Reproducing anomalous transport coefficients from electro-static tokamak edge turbulent dynamics

Abstract

Turbulent transport near the X-point of a large tokamak is examined using local, gradient-driven simulations that determine the saturated plasma profiles. The distribution of a representative set of particle tracers evolving within these profiles is then analyzed. The study demonstrates that the resulting transport is diffusive, characterized by a coefficient that depends on the spectral properties of the turbulent energy and attains anomalous high values under broad conditions. These findings suggest that anomalous transport is an inherent outcome of the fundamental non-linear drift dynamics of plasmas.

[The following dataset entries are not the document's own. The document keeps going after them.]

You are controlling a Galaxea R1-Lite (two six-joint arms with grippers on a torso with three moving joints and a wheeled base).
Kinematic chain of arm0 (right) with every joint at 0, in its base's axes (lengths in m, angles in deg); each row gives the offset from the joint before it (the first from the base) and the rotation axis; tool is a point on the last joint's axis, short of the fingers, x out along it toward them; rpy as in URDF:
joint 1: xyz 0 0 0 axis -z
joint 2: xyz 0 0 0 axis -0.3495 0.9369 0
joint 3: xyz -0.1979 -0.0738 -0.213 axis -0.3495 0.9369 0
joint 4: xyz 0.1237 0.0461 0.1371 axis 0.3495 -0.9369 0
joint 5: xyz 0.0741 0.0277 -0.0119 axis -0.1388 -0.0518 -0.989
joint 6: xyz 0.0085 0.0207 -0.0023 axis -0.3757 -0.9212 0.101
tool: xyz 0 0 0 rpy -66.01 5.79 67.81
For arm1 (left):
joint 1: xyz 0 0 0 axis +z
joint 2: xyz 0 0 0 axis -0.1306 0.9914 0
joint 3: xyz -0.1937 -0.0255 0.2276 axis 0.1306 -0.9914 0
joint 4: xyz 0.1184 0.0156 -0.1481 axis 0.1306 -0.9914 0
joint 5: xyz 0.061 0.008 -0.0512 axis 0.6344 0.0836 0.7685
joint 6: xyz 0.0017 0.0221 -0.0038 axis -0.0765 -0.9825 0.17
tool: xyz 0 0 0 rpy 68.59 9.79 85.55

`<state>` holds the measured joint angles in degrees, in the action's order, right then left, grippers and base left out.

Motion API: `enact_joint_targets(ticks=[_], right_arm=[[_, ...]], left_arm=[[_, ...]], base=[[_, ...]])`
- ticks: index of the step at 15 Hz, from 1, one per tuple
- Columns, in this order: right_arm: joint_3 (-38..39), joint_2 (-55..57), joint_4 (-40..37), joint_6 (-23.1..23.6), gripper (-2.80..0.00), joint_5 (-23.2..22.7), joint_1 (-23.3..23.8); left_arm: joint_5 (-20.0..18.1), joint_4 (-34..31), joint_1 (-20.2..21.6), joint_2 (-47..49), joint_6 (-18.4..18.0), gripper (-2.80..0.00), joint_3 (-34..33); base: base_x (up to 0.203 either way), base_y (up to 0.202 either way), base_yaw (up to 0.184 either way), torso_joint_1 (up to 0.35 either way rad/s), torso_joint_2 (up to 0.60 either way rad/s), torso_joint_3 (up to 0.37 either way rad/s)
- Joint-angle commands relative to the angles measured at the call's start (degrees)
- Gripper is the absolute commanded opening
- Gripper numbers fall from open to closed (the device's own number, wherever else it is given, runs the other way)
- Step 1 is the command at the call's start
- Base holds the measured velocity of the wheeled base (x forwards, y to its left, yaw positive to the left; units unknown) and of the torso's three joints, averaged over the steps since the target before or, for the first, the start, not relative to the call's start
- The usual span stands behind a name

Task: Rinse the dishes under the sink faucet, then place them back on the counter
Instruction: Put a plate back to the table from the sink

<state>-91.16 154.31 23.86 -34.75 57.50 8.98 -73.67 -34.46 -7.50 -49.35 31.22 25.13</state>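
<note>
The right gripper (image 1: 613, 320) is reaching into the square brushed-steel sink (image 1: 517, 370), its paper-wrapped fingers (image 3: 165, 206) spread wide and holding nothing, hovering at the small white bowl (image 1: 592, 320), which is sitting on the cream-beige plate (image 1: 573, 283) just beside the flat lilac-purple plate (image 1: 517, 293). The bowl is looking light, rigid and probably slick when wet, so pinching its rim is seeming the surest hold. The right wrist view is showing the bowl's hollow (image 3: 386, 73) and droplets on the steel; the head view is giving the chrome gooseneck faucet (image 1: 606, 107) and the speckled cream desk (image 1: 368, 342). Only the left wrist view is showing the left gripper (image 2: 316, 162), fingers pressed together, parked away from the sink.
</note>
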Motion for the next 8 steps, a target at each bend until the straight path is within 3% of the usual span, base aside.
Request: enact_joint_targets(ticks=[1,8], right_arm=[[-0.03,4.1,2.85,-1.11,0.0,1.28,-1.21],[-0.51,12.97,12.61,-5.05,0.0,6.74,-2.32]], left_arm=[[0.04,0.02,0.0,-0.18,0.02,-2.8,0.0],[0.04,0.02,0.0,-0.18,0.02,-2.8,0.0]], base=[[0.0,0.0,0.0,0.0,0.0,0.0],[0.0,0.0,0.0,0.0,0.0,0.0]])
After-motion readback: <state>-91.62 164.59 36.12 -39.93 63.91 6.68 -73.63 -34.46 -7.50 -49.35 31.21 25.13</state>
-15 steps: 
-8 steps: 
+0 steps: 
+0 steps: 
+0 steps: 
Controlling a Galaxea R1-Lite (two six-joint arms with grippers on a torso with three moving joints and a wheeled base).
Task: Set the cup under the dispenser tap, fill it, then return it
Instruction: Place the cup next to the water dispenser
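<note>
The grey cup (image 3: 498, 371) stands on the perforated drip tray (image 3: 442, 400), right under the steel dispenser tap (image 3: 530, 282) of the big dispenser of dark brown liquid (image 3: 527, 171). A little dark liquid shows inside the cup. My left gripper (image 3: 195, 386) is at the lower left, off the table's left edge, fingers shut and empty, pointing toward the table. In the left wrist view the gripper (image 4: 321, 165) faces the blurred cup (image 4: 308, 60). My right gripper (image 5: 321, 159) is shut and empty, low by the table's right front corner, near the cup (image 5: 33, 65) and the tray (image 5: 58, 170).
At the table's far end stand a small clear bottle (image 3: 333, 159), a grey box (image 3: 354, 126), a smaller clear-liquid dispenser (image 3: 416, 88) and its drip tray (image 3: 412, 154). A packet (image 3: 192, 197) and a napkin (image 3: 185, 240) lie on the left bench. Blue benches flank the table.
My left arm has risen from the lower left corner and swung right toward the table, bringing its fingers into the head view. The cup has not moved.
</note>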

The scaling of transport with turbulent energy is also addressed, with implications for future progress toward a mean-field framework for turbulent transport.

Figures (3)

• Figure 1: Plots of the asymptotic energy spectral density $W$ as a function of the perpendicular wavenumber $k_\perp$.
• Figure 2: MSD plots: a linear fit is superimposed on each curve, with the corresponding diffusion coefficient in $\text{m}^2/\text{s}$ shown on top.
• Figure 3: Power law scaling of the form $\mathcal{D}_T\propto \kappa^\gamma$. Black dots represent the diffusion coefficients calculated from the tracers, yellow stars the estimates from the QL theory $\mathcal{D}^{QL}_{T}$.